2005年07月12日

●ロシアマフィアとВор в законе (законник, вор)(第1回)

最近若者向け雑誌にはヤクザ用語が頻出しているし、Акунинなどの探偵小説でも若者の風俗を描くときによく使われる。またある程度のロシアマフィアについての常識も抑えておかないと現代小説やテレビ、映画が分かりにくいだろうと思う。

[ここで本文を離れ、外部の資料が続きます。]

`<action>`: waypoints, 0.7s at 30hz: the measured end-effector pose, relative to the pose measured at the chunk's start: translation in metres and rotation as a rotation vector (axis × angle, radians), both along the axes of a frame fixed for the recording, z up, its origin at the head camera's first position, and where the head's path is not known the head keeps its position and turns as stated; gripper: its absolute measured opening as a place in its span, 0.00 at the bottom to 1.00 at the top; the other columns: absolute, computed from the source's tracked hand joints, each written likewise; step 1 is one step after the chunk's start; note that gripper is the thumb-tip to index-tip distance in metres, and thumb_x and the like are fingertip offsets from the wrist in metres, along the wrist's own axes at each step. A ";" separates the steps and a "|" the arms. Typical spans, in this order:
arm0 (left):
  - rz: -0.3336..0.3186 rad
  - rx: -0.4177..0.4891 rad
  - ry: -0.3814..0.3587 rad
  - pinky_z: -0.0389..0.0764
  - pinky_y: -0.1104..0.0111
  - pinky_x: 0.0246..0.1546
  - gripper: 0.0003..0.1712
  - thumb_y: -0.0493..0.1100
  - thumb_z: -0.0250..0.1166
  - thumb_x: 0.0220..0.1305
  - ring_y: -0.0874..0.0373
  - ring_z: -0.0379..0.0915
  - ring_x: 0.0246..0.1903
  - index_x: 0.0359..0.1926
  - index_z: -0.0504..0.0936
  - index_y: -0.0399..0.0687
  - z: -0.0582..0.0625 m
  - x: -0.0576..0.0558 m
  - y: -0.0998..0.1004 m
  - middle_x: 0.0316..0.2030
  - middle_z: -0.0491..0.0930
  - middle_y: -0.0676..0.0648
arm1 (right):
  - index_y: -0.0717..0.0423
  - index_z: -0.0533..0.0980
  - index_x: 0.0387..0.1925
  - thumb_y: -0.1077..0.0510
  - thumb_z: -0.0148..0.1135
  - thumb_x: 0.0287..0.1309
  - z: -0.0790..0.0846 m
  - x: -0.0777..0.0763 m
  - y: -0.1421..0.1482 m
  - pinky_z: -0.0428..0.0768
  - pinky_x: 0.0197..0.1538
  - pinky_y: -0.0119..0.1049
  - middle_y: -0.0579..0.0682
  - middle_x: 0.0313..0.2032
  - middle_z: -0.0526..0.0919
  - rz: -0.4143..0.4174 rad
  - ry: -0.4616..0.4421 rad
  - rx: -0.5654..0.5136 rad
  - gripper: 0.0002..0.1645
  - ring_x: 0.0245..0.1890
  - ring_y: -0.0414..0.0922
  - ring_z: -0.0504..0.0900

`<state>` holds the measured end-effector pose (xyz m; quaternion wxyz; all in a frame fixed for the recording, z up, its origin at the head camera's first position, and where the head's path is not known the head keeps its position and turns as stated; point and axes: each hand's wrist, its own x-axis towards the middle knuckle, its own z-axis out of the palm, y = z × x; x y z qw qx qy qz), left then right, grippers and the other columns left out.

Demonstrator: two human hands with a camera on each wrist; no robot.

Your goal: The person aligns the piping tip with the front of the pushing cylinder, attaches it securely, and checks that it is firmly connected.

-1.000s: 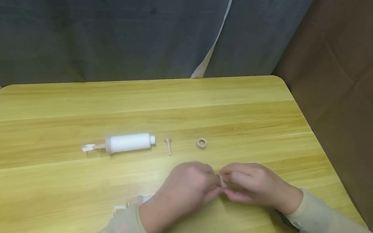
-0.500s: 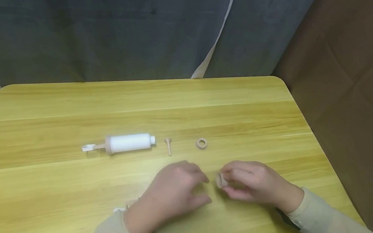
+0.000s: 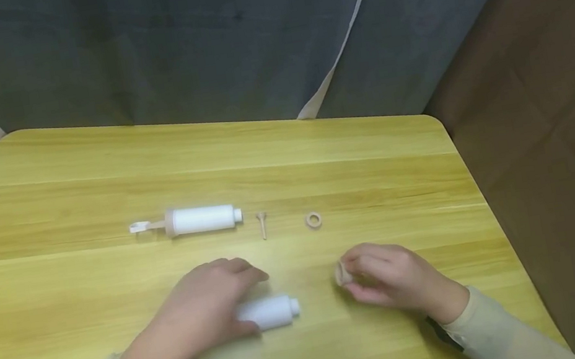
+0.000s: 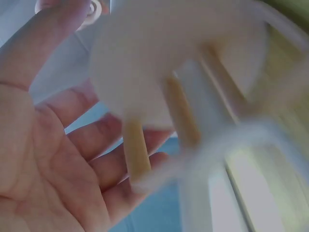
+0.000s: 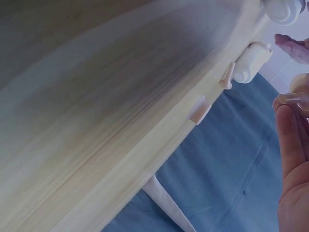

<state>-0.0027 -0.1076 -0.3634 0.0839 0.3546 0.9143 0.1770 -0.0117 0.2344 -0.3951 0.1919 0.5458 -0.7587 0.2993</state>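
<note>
My left hand [image 3: 201,309] is spread around a white syringe-like barrel [image 3: 271,312] lying near the front of the table. In the left wrist view its fingers [image 4: 79,104] stand apart beside the barrel's pale round flange [image 4: 178,63], with rods and a blurred handle end in front. Between thumb and fingertips, my right hand [image 3: 387,276] pinches a small beige cap [image 3: 342,274], its round opening facing left. That cap shows partly at the right edge of the right wrist view.
Farther back lies a second white syringe-like barrel [image 3: 203,219] with a beige collar and ring handle. Right of it are a small beige funnel-topped stem [image 3: 263,225] and a beige ring [image 3: 313,220]. A dark curtain [image 3: 187,45] hangs behind the table [image 3: 379,190].
My left hand has let go of the beige cap and moved left to the front barrel, whose nozzle end is now uncovered. The right hand keeps the cap almost in place.
</note>
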 end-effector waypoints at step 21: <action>-0.034 -0.071 -0.025 0.82 0.59 0.31 0.22 0.47 0.89 0.41 0.61 0.75 0.26 0.34 0.84 0.58 -0.011 0.000 -0.021 0.28 0.81 0.59 | 0.61 0.82 0.41 0.64 0.66 0.66 -0.002 0.001 0.004 0.85 0.53 0.27 0.52 0.41 0.88 -0.034 -0.013 0.034 0.04 0.41 0.44 0.90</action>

 ソ連崩壊以降ロシアの新聞をにぎわすвор в законе (犯罪界の貴族とも言われ、仲間内ではзаконник あるいは単に вор、 終戦まではурка, уркаган, человек, уркач, жулик, блатной, блатарьと呼ばれた。) について上記の著作や、Шаламов、ДышевやТарабрин、Карышев、Рудаковの著作を基に整理してみた。日本語では「ロシアマフィアが世界を支配するとき」(寺谷弘壬著、アスキーコミュニケーション、2002年)が1997年、98年に出たロシア語の著作や文献を基に書かかれているが、 вор について日本の任侠ものの親分のようなとらえかたをしている。ロシアのヤクザは日本のとは随分違うというのが筆者の考え方である。和訳は「掟盗賊」などがあるが、これでは実態とはかけ離れている。Ворというのは現代では泥棒という意味が主であろうが、プーシュキンはプガチョフのことをворと呼んでいる。つまり「国家的反逆者」のことであり、この意味から強いて訳せば「まっとうな極道」(в законе = нормально, хорошо)ということになろう。こういう高位の犯罪者がさせることはあっても自分で盗みはしない。Вор – ведь, что не тот человек, который украл (ворというのは盗みを働いた人を言うのではない。)とШаламовも述べている。Ворは暴力団の組長の場合もあるが、普通は組の顧問や客分格 (кураторと言って他の組との出入りの調整役) であることを考えると、仁義渡世の道を貫く「侠客」、「任侠」あるいは「極道」あたりが訳としては適当かと思う。